Please reproduce the listing verbatim, without its images.

┌─ SUPPLIED INFORMATION

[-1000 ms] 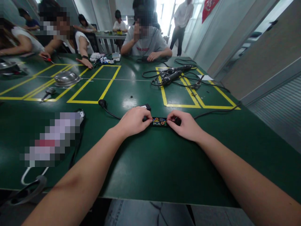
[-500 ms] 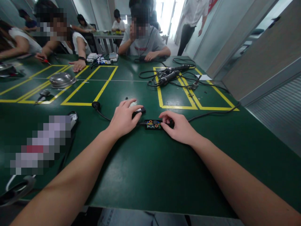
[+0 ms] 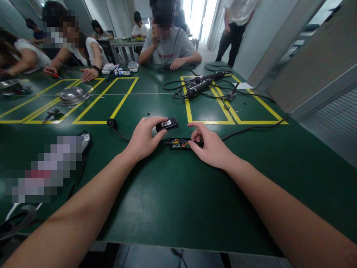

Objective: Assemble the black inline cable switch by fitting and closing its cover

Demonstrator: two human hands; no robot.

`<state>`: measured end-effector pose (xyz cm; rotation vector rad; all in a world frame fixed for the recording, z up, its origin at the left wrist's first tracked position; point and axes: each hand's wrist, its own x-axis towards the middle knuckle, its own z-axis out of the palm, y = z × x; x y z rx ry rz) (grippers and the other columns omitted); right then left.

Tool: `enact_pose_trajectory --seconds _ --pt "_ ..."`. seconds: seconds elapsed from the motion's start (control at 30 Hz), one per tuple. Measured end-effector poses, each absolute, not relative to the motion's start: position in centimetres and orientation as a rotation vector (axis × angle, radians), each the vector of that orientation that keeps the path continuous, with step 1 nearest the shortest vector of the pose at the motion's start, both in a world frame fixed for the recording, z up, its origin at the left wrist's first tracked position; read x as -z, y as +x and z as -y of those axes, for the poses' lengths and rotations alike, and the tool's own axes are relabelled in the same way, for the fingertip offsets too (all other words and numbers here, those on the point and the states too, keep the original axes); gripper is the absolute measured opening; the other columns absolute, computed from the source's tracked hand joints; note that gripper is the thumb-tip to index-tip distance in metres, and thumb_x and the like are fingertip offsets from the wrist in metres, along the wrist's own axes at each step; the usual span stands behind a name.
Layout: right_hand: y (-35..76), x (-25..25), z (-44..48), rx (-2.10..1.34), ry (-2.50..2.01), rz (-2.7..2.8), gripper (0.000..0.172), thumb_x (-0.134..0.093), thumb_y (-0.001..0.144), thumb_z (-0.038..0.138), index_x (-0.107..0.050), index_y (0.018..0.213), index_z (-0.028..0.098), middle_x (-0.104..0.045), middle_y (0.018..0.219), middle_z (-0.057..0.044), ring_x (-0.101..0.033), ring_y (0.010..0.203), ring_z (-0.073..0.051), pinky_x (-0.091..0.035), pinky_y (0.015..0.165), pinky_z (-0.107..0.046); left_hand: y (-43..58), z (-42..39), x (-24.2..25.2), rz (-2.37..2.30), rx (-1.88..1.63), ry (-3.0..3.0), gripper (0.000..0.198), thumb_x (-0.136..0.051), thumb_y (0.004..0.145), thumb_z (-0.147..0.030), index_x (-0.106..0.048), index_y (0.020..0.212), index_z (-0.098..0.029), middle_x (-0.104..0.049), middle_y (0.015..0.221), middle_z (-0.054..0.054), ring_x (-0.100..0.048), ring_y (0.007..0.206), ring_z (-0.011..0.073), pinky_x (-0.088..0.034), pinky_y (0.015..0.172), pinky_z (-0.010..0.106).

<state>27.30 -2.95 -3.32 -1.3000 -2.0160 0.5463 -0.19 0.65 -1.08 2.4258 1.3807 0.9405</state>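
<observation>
My left hand (image 3: pixel 146 137) pinches a black plastic cover (image 3: pixel 167 124) with a ribbed end and a white label, tilted between thumb and fingers. Just below and to its right lies an open black case (image 3: pixel 180 148) with a circuit board (image 3: pixel 178 143) showing two copper-coloured coils. My right hand (image 3: pixel 208 145) grips the right end of this case, thumb on its edge, index finger raised apart; the curled fingers hide part of that end. Leaving the case on the left, a cable runs behind my left hand to a black plug (image 3: pixel 112 123). On the right, a black cable (image 3: pixel 251 129) leads away.
Black corded tools (image 3: pixel 199 87) lie tangled beyond my right hand. A metal bowl-like part (image 3: pixel 74 96) and a small dark part (image 3: pixel 52 112) lie at the left. Nearer sits a blurred-out package (image 3: pixel 55 163). Yellow tape (image 3: pixel 92 122) marks the green table. Several people sit across; one stands.
My left hand has brought the cover up into clearer view, its label and ribs now showing. My right hand stays at the case. The standing person has shifted.
</observation>
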Motion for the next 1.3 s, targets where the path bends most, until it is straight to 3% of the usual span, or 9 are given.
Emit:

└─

* ANSWER TO THIS TASK
[-1000 ms] 
[-500 ms] 
[+0 ms] 

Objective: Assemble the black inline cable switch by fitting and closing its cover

Demonstrator: two human hands; no robot.

`<state>`: measured end-effector pose (xyz cm; rotation vector rad; all in a world frame fixed for the recording, z up, its origin at the left wrist's first tracked position; point and axes: each hand's wrist, its own x-axis towards the middle knuckle, its own z-axis out of the palm, y = z × x; x y z rx ry rz) (grippers and the other columns omitted); right then left.

Tool: `enact_pose_trajectory --seconds _ --pt "_ ..."`. seconds: seconds elapsed from the motion's start (control at 30 Hz), one per tuple. Measured end-effector poses, each absolute, not relative to the motion's start: position in centimetres and orientation as a rotation vector (axis × angle, radians), each the vector of that orientation that keeps the path continuous, with step 1 nearest the shortest vector of the pose at the motion's start, both in a world frame fixed for the recording, z up, its origin at the left wrist's first tracked position; read x as -z, y as +x and z as -y of those axes, for the poses' lengths and rotations alike, and the tool's own axes are relabelled in the same way, for the fingertip offsets too (all other words and numbers here, those on the point and the states too, keep the original axes); gripper is the absolute measured opening; the other columns absolute, computed from the source's tracked hand joints; note that gripper is the thumb-tip to index-tip distance in metres, and thumb_x and the like are fingertip offsets from the wrist in metres, along the wrist's own axes at each step; the usual span stands behind a name.
Layout: right_hand: y (-35..76), x (-25..25), z (-44..48), rx (-2.10..1.34), ry (-2.50..2.01), rz (-2.7..2.8), gripper (0.000..0.172), thumb_x (-0.134..0.093), thumb_y (-0.001..0.144), thumb_z (-0.038..0.138), index_x (-0.107..0.050), index_y (0.018..0.213), index_z (-0.028..0.098), middle_x (-0.104..0.045), middle_y (0.018..0.219), middle_z (-0.057..0.044), ring_x (-0.101..0.033), ring_y (0.010..0.203), ring_z (-0.073..0.051), pinky_x (-0.091..0.035), pinky_y (0.015..0.165), pinky_z (-0.107..0.046); left_hand: y (-43..58), z (-42..39), x (-24.2..25.2), rz (-2.37..2.30), rx (-1.88..1.63), ry (-3.0..3.0), gripper (0.000..0.198), thumb_x (-0.136..0.051), thumb_y (0.004..0.145), thumb_z (-0.147..0.030), index_x (-0.106..0.048), index_y (0.020..0.212), index_z (-0.098..0.029), middle_x (-0.104..0.049), middle_y (0.015..0.221), middle_z (-0.054..0.054), ring_x (-0.100..0.048), ring_y (0.007..0.206), ring_z (-0.011..0.073), pinky_x (-0.088..0.034), pinky_y (0.015..0.172), pinky_z (-0.010..0.106).

<state>27.30 -2.95 -3.32 -1.3000 -2.0160 0.5463 -0.19 0.65 -1.08 2.4258 1.3807 0.9405</state>
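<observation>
My left hand (image 3: pixel 146 137) pinches a black plastic cover (image 3: pixel 167 124) with a ribbed end and a white label, tilted between thumb and fingers. Just below and to its right lies an open black case (image 3: pixel 180 148) with a circuit board (image 3: pixel 178 143) showing two copper-coloured coils. My right hand (image 3: pixel 208 145) grips the right end of this case, thumb on its edge, index finger raised apart; the curled fingers hide part of that end. Leaving the case on the left, a cable runs behind my left hand to a black plug (image 3: pixel 112 123). On the right, a black cable (image 3: pixel 251 129) leads away.
Black corded tools (image 3: pixel 199 87) lie tangled beyond my right hand. A metal bowl-like part (image 3: pixel 74 96) and a small dark part (image 3: pixel 52 112) lie at the left. Nearer sits a blurred-out package (image 3: pixel 55 163). Yellow tape (image 3: pixel 92 122) marks the green table. Several people sit across; one stands.
My left hand has brought the cover up into clearer view, its label and ribs now showing. My right hand stays at the case. The standing person has shifted.
</observation>
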Motion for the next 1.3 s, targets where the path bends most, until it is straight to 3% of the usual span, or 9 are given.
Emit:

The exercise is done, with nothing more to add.